Given material:
=-=-=

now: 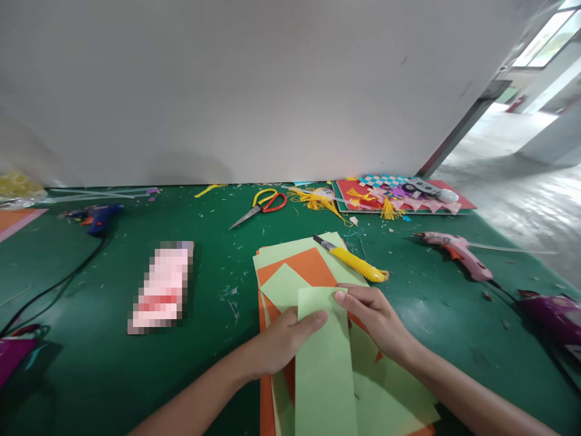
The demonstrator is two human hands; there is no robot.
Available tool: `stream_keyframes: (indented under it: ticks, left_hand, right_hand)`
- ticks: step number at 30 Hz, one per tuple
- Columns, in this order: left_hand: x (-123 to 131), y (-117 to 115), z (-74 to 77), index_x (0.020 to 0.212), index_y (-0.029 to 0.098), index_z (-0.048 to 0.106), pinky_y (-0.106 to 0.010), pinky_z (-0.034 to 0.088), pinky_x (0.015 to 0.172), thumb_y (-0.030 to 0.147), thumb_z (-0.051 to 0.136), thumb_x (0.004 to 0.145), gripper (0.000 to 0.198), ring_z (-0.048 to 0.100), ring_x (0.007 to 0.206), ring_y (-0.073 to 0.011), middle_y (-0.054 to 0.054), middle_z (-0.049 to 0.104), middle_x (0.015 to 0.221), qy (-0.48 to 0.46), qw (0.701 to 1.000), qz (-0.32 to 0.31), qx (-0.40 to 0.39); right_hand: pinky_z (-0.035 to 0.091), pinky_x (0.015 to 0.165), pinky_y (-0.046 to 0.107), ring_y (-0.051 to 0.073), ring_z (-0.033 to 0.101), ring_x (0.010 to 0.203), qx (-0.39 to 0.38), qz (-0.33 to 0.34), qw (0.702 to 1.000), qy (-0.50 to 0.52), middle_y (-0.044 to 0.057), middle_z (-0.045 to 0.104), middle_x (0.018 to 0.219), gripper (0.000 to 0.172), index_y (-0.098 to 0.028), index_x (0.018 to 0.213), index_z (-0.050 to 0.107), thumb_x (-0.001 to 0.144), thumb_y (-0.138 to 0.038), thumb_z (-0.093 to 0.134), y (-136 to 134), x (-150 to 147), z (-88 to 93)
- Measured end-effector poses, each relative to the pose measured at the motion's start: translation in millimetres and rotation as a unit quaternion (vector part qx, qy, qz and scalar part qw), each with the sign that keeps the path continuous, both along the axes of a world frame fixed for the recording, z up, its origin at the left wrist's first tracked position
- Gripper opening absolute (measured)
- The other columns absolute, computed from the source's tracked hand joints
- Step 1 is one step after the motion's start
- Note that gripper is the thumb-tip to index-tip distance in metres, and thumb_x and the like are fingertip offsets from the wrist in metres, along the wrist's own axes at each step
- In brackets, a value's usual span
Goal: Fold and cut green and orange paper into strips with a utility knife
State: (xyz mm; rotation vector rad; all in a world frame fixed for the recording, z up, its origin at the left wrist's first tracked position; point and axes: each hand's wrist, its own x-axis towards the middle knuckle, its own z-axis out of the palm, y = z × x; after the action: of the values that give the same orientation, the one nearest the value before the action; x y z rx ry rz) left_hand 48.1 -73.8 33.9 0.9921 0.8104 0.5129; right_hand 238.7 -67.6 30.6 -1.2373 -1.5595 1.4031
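A long light-green paper strip (pixel 323 369) is held between both hands above a loose pile of paper. My left hand (pixel 290 339) grips its left edge, the thumb lying across the face and the fingers behind it. With thumb and fingers, my right hand (pixel 374 315) pinches the strip's upper right edge. Beneath lie light-green sheets (pixel 390 387) and orange paper (pixel 299 266), overlapping at odd angles. A yellow utility knife (pixel 356 261) rests on the pile's upper right, just beyond my right hand.
Scissors (pixel 261 207) with yellow and red handles lie behind the pile. A pink glue gun (pixel 460 251) is at right, a blue one (pixel 100 218) at far left with its cord. Red card (pixel 460 192) bearing craft pieces sits by the grey wall (pixel 272 91). A blurred pink item (pixel 161 287) lies left.
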Motion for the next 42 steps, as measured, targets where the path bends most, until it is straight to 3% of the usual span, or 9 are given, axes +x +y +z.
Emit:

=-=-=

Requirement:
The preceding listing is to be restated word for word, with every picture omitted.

Written reply:
now: 
The demonstrator is two human hands; there is no robot.
Available tool: `stream_keyframes: (indented under it: ticks, left_hand, right_hand)`
- ticks: step number at 30 Hz, one per tuple
- Columns, in this order: left_hand: x (-123 to 131), y (-117 to 115), z (-74 to 77), index_x (0.020 to 0.212), index_y (-0.029 to 0.098), index_z (-0.048 to 0.106), pinky_y (-0.106 to 0.010), pinky_z (-0.034 to 0.088), pinky_x (0.015 to 0.172), thumb_y (-0.030 to 0.147), thumb_z (-0.051 to 0.136), thumb_x (0.004 to 0.145), gripper (0.000 to 0.198), ring_z (-0.048 to 0.100), ring_x (0.007 to 0.206), ring_y (-0.073 to 0.011), middle_y (-0.054 to 0.054), middle_z (-0.049 to 0.104), middle_x (0.015 to 0.221), qy (-0.48 to 0.46), qw (0.701 to 1.000), qz (-0.32 to 0.31), qx (-0.40 to 0.39); right_hand: pinky_z (-0.035 to 0.091), pinky_x (0.015 to 0.165), pinky_y (-0.046 to 0.107), ring_y (-0.051 to 0.073), ring_z (-0.033 to 0.101), ring_x (0.010 to 0.203), qx (-0.39 to 0.38), qz (-0.33 to 0.34), qw (0.702 to 1.000), qy (-0.50 to 0.52), middle_y (-0.044 to 0.057), middle_z (-0.045 to 0.104), middle_x (0.018 to 0.219), gripper (0.000 to 0.172), index_y (-0.098 to 0.028), index_x (0.018 to 0.213), index_z (-0.050 to 0.107), thumb_x (-0.001 to 0.144), thumb_y (-0.138 to 0.038), thumb_z (-0.093 to 0.134), y (-136 to 134), x (-150 to 147), z (-88 to 93)
- Measured end-effector poses, each relative to the pose measured at the motion's start: translation in millimetres and rotation as a unit quaternion (vector part qx, qy, qz and scalar part qw), each with the sign that keeps the path continuous, both along the axes of a world frame fixed for the recording, z up, its origin at the left wrist's first tracked position
- Gripper opening absolute (measured)
- The other columns absolute, computed from the source's tracked hand joints
- Step 1 is one step after the motion's start
- Note that gripper is the thumb-tip to index-tip distance in metres, and thumb_x and the like are fingertip offsets from the wrist in metres, along the wrist's own axes at each step
- In brackets, a value's usual span
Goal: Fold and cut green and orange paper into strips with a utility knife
State: (xyz mm; rotation vector rad; all in a world frame fixed for the recording, z up, its origin at the left wrist's first tracked position; point and axes: each hand's wrist, its own x-axis towards the middle knuckle, its own z-axis out of the palm, y = z × x; after the action: of the values that give the same orientation, the one nearest the value before the action; x y z rx ry rz) left_hand 48.1 -73.8 33.9 0.9921 0.8104 0.5129; right_hand 238.7 -67.6 30.6 -1.2373 -1.5595 1.4031
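A long light-green paper strip (pixel 323 369) is held between both hands above a loose pile of paper. My left hand (pixel 290 339) grips its left edge, the thumb lying across the face and the fingers behind it. With thumb and fingers, my right hand (pixel 374 315) pinches the strip's upper right edge. Beneath lie light-green sheets (pixel 390 387) and orange paper (pixel 299 266), overlapping at odd angles. A yellow utility knife (pixel 356 261) rests on the pile's upper right, just beyond my right hand.
Scissors (pixel 261 207) with yellow and red handles lie behind the pile. A pink glue gun (pixel 460 251) is at right, a blue one (pixel 100 218) at far left with its cord. Red card (pixel 460 192) bearing craft pieces sits by the grey wall (pixel 272 91). A blurred pink item (pixel 161 287) lies left.
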Motion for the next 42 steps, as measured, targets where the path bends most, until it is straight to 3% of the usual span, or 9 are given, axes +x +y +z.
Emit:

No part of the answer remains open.